→ EXERCISE DIRECTIONS:
Could the data underneath be repeated exactly, in full?

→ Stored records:
#####

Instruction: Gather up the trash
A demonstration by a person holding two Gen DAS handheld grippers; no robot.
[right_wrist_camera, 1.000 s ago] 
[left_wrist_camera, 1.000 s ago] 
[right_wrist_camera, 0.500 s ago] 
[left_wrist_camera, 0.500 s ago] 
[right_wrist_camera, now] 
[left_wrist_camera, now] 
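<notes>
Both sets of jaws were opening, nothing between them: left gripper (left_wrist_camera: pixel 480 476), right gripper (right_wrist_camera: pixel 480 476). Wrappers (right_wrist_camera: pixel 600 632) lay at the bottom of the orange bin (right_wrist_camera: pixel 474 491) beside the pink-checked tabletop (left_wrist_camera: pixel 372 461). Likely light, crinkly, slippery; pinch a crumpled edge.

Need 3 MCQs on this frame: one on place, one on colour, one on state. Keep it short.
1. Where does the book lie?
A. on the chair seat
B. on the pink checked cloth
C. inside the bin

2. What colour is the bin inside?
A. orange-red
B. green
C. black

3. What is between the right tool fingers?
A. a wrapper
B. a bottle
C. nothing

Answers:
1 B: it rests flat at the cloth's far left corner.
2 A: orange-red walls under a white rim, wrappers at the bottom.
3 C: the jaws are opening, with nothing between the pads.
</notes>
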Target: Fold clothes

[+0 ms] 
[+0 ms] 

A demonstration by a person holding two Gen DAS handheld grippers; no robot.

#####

→ EXERCISE ANSWER:
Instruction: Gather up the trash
A demonstration by a person holding two Gen DAS handheld grippers; no robot.
[right_wrist_camera, 1.000 s ago] 
[left_wrist_camera, 1.000 s ago] 
[right_wrist_camera, 0.500 s ago] 
[left_wrist_camera, 0.500 s ago] 
[right_wrist_camera, now] 
[left_wrist_camera, now] 
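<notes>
Both sets of jaws were opening, nothing between them: left gripper (left_wrist_camera: pixel 480 476), right gripper (right_wrist_camera: pixel 480 476). Wrappers (right_wrist_camera: pixel 600 632) lay at the bottom of the orange bin (right_wrist_camera: pixel 474 491) beside the pink-checked tabletop (left_wrist_camera: pixel 372 461). Likely light, crinkly, slippery; pinch a crumpled edge.

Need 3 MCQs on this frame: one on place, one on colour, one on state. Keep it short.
1. Where does the book lie?
A. on the chair seat
B. on the pink checked cloth
C. inside the bin

2. What colour is the bin inside?
A. orange-red
B. green
C. black

3. What is between the right tool fingers?
A. a wrapper
B. a bottle
C. nothing

Answers:
1 B: it rests flat at the cloth's far left corner.
2 A: orange-red walls under a white rim, wrappers at the bottom.
3 C: the jaws are opening, with nothing between the pads.
</notes>
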Target: Fold clothes

[+0 ms] 
[+0 ms] 

A demonstration by a person holding two Gen DAS handheld grippers; no robot.

The submitted answer is complete.